Derrière la satire se posent quelquefois des questions sérieuses. Royal de Luxe comme Je suis Charlie signalent sûrement quelque chose, mais quoi ? Un désir de communion, une aspiration à l'unanimité face à l'adversité ? Ce sentiment collectif soulève assurément les âmes, Gustave Le Bon l'avait bien dit dans La Psychologie des foules, mais il n'est pas univoque, l'histoire a montré qu'il suffit d'un rien pour qu'il débouche sur une déclaration de guerre, une chasse aux sorcières, un pogrom, etc. Donc, méfiance. Devant l'unanimisme, oui, pour le coup, je suis Charlie : je préfère ricaner et me moquer des bons sentiments gratuits.
"Beaucoup de vaseline, encore plus de patience, et l'éléphant encule la fourmi" (Proverbe hispanocélinien cité dans une production hollywoodienne)
RépondreSupprimer@nonyme 1
Double peine donc pour les fourmis-contribuables, elles doivent fournir le lubrifiant alors qu'elles n'ont plus les moyens de s'en procurer... Fort heureusement, nous nantais avons un grand Orefice et un immense Courcoult capables de nous aider à supporter ces désagréments.
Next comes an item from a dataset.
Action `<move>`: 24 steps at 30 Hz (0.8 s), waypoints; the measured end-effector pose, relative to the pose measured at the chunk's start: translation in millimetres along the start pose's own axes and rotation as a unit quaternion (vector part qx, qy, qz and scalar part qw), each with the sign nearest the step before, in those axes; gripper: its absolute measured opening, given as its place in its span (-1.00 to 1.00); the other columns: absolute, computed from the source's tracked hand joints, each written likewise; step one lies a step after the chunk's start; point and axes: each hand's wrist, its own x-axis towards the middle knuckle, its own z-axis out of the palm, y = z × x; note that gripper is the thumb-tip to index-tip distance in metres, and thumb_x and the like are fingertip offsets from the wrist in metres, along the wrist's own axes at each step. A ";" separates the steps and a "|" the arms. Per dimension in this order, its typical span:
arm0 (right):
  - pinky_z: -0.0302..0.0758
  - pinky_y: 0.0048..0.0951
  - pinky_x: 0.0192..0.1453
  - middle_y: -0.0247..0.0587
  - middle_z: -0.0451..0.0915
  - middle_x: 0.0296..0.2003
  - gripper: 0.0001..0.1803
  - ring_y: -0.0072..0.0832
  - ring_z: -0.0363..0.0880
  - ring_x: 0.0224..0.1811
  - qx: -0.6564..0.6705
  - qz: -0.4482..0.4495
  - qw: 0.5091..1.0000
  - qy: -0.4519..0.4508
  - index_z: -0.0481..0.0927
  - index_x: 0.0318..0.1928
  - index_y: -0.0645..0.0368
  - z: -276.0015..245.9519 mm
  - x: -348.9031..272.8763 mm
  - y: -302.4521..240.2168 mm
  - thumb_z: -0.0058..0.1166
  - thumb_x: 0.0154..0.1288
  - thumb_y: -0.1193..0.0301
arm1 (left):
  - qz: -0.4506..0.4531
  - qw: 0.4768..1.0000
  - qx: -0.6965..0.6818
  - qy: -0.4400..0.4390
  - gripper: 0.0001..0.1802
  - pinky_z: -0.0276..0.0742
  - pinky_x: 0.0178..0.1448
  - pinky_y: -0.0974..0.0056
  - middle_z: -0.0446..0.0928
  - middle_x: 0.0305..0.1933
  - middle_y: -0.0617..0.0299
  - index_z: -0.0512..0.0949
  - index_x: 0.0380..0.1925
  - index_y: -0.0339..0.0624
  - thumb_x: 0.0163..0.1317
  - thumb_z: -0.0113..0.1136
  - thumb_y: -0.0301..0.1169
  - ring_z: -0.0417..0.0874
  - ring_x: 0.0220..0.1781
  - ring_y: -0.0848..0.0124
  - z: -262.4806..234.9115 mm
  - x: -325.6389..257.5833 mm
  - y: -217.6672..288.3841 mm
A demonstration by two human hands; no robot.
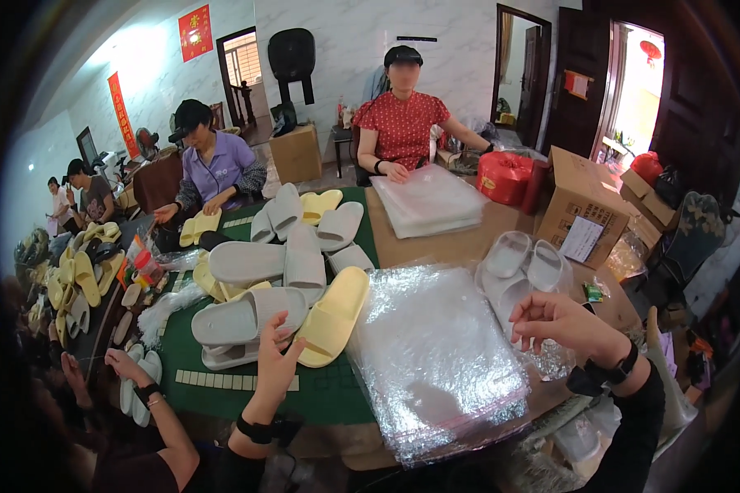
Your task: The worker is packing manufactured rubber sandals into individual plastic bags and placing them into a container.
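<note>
My left hand point(276, 353) is raised in front of a heap of slippers, its fingers apart and slightly bent, with nothing seen in it. Right beside its fingertips lies a yellow slipper point(337, 312), tilted against the heap; whether they touch I cannot tell. Grey slippers point(247, 261) are piled behind that hand. My right hand point(557, 322) hovers with loosely curled fingers, holding nothing visible. Near it are grey slippers in a clear plastic bag point(504, 279). Between my hands a stack of clear plastic bags point(436, 345) lies flat on the table.
Across the table, a person in red point(403, 123) sits by another stack of clear bags point(427, 205). A red roll point(506, 176) and a cardboard box point(584, 205) stand at the right. A person in purple point(214, 164) handles yellow slippers. A co-worker's hands point(127, 368) are at lower left.
</note>
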 end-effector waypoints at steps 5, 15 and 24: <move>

Sur ce point et indépendamment des qualités artistiques attribuées aux Machines ou à RDL, je suis d'accord avec vous.
En revanche, votre évocation de la photo VIP du 11 Janvier est incomplète. Vous omettez de citer Netanyahu, les représentants US et autres criminels ou "bafoueurs" de droits humains présents à Paris ce jour-là... Vos propos gagnaient ainsi en objectivité voire en pertinence si votre liste eût été exhaustive. Comme vous, il me plaît d'employer le conditionnel passé deuxième forme, repéré dans l'une de vos précédentes contributions.